Tremer é o que fica entre relaxado (como o “louco” que atravessa a rua) e tenso (como a coleira, o tratar como um cachorro, o trancafiar). Tremer é a própria vulnerabilidade que senti como AT, vulnerabilidade necessária para achar a justa medida de estar com alguém. Não medi forças com o Pedro na esperança que ele me “respeitasse”, mas pude ir – ora à frente, ora ao lado –, com afeto e afetado, desenhando esses caminhos não mais arriscados de uma relação.
Pedro é um homem negro, que viveu muito às margens, inclusive dos laços sociais convencionais. Como garantir o seu caminhar, não mais “louco”, mas um andar com um sentido? Muitas vezes já andei à sua frente, algumas horas o deixava passar e ele ia guiando o caminho. Hoje praticamente só ando ao seu lado. Se andasse somente à sua frente talvez fosse excessivo para ele, se só deixasse ele ir à frente talvez fosse omisso.
Andar à frente e atrás, em um jogo relacional, é poder dar espaço a um corpo. A um corpo que recusa a ordem das “encruzilhadas” da cidade. Será o trânsito indiferente das esquinas, ou será o trânsito indiferente da esquina de nossos olhos que não nos deixa vermos o que está ao nosso redor? Pude aprender a estar atento ao outro não pelo mando, não medindo forças, mas ajudando a guiar, a tornar independente e visível por si próprio.
O processo dos corpos, o corpo negro e o corpo branco, estão longe de uma “neutralidade”, não podemos ser omissos nem excessivos um com o outro. É preciso que haja espaço para que os corpos se relacionem, no entanto, não um espaço “vazio” ou com um trânsito de indiferenças, mas sim um espaço cheio de tensões.
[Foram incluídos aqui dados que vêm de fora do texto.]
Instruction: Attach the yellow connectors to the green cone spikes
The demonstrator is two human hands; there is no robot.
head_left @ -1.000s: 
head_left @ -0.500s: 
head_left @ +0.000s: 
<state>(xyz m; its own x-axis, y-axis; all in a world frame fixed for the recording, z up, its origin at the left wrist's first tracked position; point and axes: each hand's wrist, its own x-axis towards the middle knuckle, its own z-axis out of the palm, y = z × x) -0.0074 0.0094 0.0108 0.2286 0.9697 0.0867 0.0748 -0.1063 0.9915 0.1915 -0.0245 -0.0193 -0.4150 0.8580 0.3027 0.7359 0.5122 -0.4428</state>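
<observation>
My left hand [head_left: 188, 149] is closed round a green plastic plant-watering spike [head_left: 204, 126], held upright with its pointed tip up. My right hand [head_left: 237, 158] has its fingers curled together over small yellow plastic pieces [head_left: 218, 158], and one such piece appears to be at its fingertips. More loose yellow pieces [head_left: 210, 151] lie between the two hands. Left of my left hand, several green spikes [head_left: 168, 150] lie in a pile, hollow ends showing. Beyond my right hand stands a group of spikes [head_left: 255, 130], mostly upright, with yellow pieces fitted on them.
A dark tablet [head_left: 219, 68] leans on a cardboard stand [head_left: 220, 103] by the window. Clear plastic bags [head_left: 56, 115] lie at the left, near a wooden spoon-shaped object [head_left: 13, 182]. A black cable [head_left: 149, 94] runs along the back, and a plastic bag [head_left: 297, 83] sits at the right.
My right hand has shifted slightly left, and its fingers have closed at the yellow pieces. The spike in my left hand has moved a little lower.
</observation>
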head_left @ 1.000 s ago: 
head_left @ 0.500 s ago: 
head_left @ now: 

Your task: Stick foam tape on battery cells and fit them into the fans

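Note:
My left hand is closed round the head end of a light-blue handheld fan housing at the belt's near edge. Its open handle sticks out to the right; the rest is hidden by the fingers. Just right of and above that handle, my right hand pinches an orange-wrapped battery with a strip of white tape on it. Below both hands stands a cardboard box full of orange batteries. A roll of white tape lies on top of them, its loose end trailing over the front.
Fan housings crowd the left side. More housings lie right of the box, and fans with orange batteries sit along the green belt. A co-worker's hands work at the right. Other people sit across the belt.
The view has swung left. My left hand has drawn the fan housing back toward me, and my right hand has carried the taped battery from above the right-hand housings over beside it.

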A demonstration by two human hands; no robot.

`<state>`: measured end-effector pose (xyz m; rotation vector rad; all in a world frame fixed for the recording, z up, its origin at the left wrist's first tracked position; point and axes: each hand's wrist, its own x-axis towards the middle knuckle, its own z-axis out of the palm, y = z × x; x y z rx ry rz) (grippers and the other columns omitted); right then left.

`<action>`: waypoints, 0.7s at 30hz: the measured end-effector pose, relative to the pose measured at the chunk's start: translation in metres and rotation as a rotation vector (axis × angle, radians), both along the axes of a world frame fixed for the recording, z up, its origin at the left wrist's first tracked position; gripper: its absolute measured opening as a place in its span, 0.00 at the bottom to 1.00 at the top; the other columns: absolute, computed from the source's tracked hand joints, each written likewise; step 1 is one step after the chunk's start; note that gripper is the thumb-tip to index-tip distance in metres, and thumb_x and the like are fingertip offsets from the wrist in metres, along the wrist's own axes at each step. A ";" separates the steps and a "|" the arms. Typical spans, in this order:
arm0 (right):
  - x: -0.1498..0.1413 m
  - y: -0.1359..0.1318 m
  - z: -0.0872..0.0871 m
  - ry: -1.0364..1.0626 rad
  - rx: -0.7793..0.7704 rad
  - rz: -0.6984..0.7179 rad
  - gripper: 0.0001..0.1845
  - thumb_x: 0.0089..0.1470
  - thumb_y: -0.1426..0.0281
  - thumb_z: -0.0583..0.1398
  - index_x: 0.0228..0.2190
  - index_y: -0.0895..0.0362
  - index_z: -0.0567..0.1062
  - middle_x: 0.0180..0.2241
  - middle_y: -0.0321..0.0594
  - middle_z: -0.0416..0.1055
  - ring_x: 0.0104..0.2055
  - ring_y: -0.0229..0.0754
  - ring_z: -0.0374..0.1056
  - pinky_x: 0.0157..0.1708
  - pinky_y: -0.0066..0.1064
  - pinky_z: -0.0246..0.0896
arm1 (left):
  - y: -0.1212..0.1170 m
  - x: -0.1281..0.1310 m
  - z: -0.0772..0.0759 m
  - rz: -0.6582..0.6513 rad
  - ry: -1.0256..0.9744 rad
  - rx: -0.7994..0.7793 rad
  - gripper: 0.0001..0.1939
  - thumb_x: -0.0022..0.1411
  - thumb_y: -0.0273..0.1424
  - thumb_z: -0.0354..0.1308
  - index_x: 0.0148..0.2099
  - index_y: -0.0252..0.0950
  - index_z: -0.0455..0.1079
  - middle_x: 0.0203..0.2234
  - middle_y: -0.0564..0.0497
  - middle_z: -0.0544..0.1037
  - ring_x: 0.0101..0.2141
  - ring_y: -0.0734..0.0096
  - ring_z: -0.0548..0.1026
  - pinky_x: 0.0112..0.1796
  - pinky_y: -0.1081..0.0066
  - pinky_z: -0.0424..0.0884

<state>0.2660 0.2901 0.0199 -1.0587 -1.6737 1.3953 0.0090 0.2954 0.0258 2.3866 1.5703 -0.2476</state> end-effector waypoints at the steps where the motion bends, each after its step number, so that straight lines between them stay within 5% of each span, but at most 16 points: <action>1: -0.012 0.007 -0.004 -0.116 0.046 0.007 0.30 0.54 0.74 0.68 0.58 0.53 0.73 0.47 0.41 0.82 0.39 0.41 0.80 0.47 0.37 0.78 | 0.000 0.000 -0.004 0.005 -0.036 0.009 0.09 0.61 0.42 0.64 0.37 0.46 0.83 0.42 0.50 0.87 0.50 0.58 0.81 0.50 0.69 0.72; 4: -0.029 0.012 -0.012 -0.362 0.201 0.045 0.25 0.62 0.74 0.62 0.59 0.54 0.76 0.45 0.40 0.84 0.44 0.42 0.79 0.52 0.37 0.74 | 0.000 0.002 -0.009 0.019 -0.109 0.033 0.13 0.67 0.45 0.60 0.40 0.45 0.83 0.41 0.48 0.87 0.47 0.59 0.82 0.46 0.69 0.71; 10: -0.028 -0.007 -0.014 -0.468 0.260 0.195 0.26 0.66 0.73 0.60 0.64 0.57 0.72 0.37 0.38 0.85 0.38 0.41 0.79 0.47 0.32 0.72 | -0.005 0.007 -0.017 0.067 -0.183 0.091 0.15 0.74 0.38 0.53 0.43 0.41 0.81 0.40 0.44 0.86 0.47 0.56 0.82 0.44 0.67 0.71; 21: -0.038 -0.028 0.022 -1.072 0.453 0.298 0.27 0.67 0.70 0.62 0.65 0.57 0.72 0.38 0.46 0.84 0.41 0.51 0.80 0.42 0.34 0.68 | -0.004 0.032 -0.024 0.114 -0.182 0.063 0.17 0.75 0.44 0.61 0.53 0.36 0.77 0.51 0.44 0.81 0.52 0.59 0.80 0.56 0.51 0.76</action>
No processo de formação psicanalítica também há um “tremer”! Talvez haja esse “duplo” em cada tremer, algo de uma energia solta, uma que vai pelos caminhos consagrados que por vezes tornam-se rígidos, e outros que não encontraram espaço para se direcionar ainda, o que talvez aponte para os próprios pontos cegos do analista. Mas isso é a riqueza de toda clínica, esse poder suspender o saber, para que possamos ser atravessados pelo outro. É somente na nossa particularidade como pessoa que podemos descobrir os recursos para achar essa justa medida tão cara ao trabalho do AT, a medida da relação. O consultório não é só o lugar verbal, mas é também o lugar do corpo, um lugar impactante. Precisamos “entrar” nos nossos próprios corpos, no sentido psicanalítico, “corpo-potência-memória” e compor a clínica com todos os nossos recursos.
No trânsito da vida brasileira, quem treme, quem tem a interpretação trêmula (não acabada) é quem está “lucrando”.
O espaço que as palavras abrem é sempre com um viés. Não sei o quanto a pessoa que acompanhei fica visível nesse texto. Estou abrindo espaço para quê com essas minhas palavras?
Me diga, qual o espaço entre mim e você?
Agosto 2022
_______________
[1] Acompanhante terapêutico e psicanalista em formação no Curso de Psicanálise do Departamento de Psicanálise do Instituto Sedes Sapientiae.